In banana production region of the Ribeira Valley (Brazil), workers (majority males, low schooling, mean age 39.6 years and 13.8 years of working time) had moderate obstructive disorder (10.0%) and mild obstructive disorder (13.3%) with decreased FEV1 (forced expiratory volume in 1 second) and FEV1/FVC (the ratio between forced expiratory volume in the first second and forced vital capacity and is very important for the detection of obstructive disorders).

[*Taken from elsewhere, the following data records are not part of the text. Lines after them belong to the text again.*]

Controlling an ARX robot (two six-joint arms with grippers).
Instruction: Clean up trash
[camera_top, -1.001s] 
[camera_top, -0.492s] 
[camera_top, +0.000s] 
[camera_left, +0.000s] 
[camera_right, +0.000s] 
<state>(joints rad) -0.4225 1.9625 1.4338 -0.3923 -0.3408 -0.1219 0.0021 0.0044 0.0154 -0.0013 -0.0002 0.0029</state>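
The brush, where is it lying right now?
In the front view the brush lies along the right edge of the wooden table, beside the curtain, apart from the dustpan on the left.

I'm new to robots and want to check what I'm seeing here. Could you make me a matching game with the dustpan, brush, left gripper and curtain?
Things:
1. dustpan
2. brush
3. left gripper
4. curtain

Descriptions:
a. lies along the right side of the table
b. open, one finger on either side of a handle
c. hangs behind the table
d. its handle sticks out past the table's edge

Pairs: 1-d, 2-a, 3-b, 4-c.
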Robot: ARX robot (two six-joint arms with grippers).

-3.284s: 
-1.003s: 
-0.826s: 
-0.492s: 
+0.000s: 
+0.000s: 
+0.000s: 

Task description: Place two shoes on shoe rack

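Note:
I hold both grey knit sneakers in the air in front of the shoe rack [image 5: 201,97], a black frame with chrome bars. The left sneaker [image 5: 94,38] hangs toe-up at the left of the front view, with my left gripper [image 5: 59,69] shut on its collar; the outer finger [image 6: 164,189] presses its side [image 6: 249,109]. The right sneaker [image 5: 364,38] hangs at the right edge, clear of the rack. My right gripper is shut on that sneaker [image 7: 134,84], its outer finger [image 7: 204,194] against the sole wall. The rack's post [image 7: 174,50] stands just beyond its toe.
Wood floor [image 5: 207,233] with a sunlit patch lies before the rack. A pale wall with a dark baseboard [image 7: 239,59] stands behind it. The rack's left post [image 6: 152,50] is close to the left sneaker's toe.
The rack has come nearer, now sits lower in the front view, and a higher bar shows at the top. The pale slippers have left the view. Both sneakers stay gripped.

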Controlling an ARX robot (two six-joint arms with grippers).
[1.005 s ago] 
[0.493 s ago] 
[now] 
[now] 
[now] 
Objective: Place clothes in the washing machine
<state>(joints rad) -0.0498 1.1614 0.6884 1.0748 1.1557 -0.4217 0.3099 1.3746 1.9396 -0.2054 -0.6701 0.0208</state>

Similarly, exposures to mixtures (pollutants and pesticides) in children with asthma in California were also associated with reduced lung function measures FEV1 and FVC [12].

Many studies have found positive associations with pesticide exposure and children’s respiratory and allergic effects such as asthma, wheezing, coughs, acute respiratory infections, hay fever, rhinitis, eczema, chronic phlegm, and lung function impairments. A study of school-age children with asthma in the agricultural community of Yakima Valley (Washington State) found that increase in exposures to OP insecticides was related with increase in LTE4 levels which was associated with a higher risk of asthma morbidity [13]. The neonicotinoid insecticides (e.g. imidacloprid, nitenpyram) are nicotinic receptors agonists and their exposure cause nausea, vomiting, muscle weakness, respiratory effects, headache, lethargy, and tachycardia.

7.2 Chronic effects of pesticide exposure

The long-term chronic adverse effects of pesticides exposure are cancers, birth defects, reproductive harm, neurological and developmental toxicity, immunotoxicity, and disruption of the endocrine system. The chronic effects of pesticides on human can be categorized into three major groups; neurotoxic effects, genotoxic and carcinogenic effects, and reproductive effects.

7.2.1 Neurotoxic effects

Neurotoxicity can be defined as any adverse effect on the central or peripheral nervous system caused by chemical, biological or physical agents. A developing nervous system in children (during replication, migration, differentiation, myelination of neurons, and synapse formation) is more susceptible to neurotoxic chemicals including pesticides. Chemicals (pesticides) can cause neuronal cell death by disruption of the cytoskeleton, induction of oxidative stress, calcium overload, or by damaging mitochondria. Most of the synthetic insecticides, some fungicides and herbicides, currently in use are neurotoxicants.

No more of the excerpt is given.